Reputation: 52651
I'm using FasterCSV on a Ruby on Rails application and currently it throws an Exception if the file is invalid.
I've looked over the FasterCSV doc, and it seems that if I use FasterCSV::parse with a block, it'll read the file one line at a time, without allocating too much memory. It'll throw a FasterCSV::MalformedCSV exception if there is any kind of error on the file.
I've implemented a custom solution, but I'm not sure it's the best possible one (see my answer below).

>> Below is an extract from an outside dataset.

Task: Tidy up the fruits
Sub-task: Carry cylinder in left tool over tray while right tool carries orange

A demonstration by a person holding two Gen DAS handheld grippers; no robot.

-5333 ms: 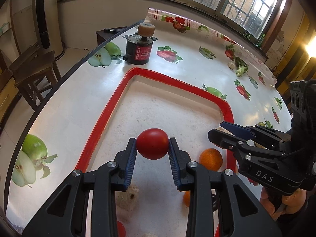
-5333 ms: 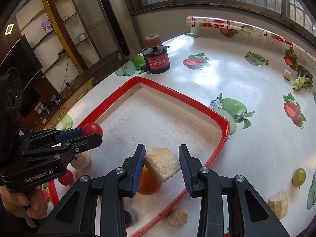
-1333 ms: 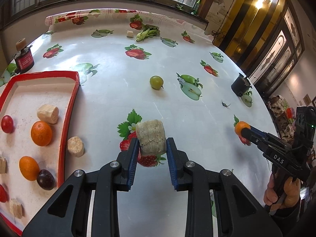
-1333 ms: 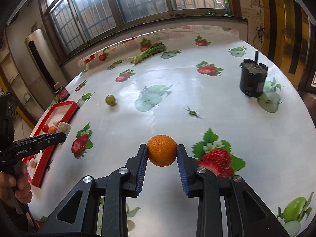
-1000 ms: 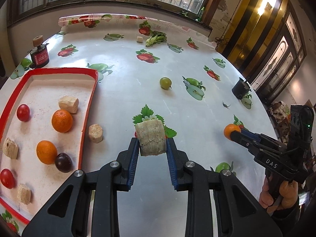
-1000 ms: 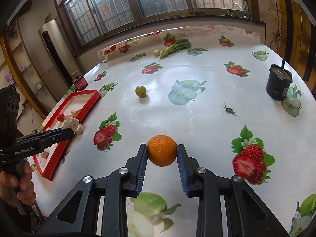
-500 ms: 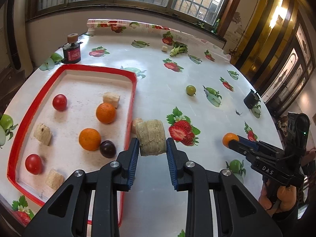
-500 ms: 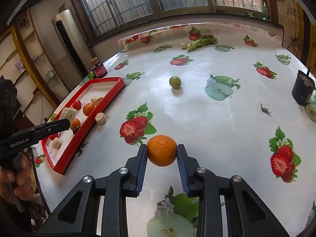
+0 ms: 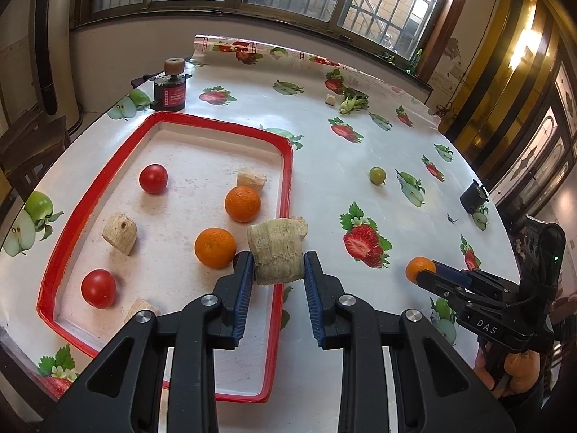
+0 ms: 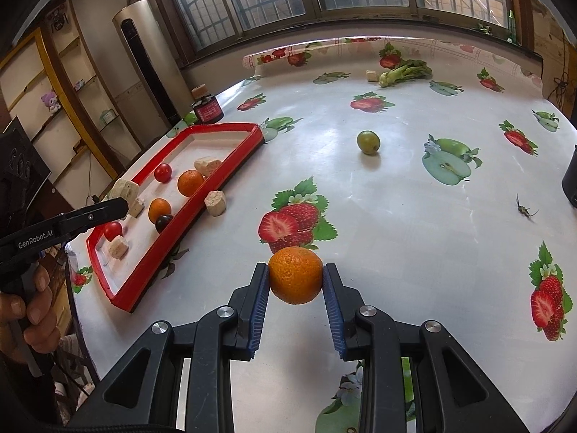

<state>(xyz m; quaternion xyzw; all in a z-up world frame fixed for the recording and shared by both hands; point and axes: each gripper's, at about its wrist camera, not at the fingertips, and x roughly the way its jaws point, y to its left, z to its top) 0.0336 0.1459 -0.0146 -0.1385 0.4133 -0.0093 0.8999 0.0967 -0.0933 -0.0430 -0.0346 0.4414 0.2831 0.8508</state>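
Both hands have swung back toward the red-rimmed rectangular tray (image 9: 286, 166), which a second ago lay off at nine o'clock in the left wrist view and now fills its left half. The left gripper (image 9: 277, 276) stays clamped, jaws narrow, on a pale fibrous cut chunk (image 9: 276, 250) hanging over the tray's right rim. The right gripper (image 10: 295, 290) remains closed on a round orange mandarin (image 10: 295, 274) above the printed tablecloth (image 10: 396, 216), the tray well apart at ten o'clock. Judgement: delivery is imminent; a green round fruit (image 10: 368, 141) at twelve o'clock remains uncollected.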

I'd be interested in knowing alternatives
Upvotes: 3
Views: 3001
Reputation: 52651
I made some tests yesterday and it turns out that my solution didn't quite work; I kept getting empty arrays on valid CSVs after implementing the first is_valid
. I'm not sure whether it's a FasterCSV caching issue or something in my code, and I don't know if it's related with my test setup, but I decided to go implement a safe_parse
instead:
#/lib/faster_csv_safe_parse.rb
class FasterCSV
def self.safe_parse(file, options = {})
begin
FasterCSV.parse(file, options)
rescue FasterCSV::MalformedCSVError
nil
end
end
end
This will return a parsed array if the file is valid, or nil
otherwise. I could then implement my validations as follows:
# /models/csv_importer.rb
class CsvImporter
include ActiveRecord::Validations
validates_presence_of :file
validate check_file_format
attr_accessor csv_data
def csv_data
@csv_data ||= FasterCSV.safe_parse(file)
end
...
private
def check_file_format
errors.add :file, "Malformed CSV! Please check syntax" if csv_data.nil?
end
end
I guess it would be possible to implement a safe_parse
that accepts a block and parses the file line by line, but for my purposes this simple implementation was enough, and it works in all cases.
Upvotes: 0
Reputation: 52651
This is my current solution. I'm really interested in knowing improvements / alternatives.
# /lib/fastercsv_is_valid.rb
class FasterCSV
def self.is_valid?(file, options = {})
begin
FasterCSV.parse(file, options) { |row| }
true
rescue FasterCSV::MalformedCSV
false
end
end
end
I use that method like this:
# /models/csv_importer.rb
class CsvImporter
include ActiveRecord::Validations
validates_presence_of :file
validate check_file_format
...
private
def check_file_format
errors.add :file, "Malformed CSV! Please check syntax" unless FasterCSV::is_valid? file
end
end
Upvotes: 1
Reputation: 1916
I assume you want to parse the CSV and do something with the parsed results. Worst case is that your CSV is valid and that you parse the file again. I would write something like this to stash away the parsed result so you only have to parse the CSV once:
module FasterCSV
def self.parse_and_validate(file, options = {})
begin
@parsed_result = FasterCSV.parse(file, options) { |row| }
rescue FasterCSV::MalformedCSV
@invalid = true
end
end
def self.is_valid?
!@invalid
end
def self.parsed_result
@parsed_result if self.valid?
end
end
And then:
class CsvImporter
include ActiveRecord::Validations
validates_presence_of :file
validate check_file_format
# I assume you use the parsed result after the validations so in a before_save or something
def do_your_parse_stuff
here you would use FasterCSV::parsed_result
end
...
private
def check_file_format
FasterCSV::parse_and_validate(file)
errors.add :file, "Malformed CSV! Please check syntax" unless FasterCSV::is_valid?
end
end
In the above case, you might want to move stuff into a different class that takes care of communicating with FasterCSV and stashing away the parsed result, because I don't think my example is thread safe :)
Upvotes: -1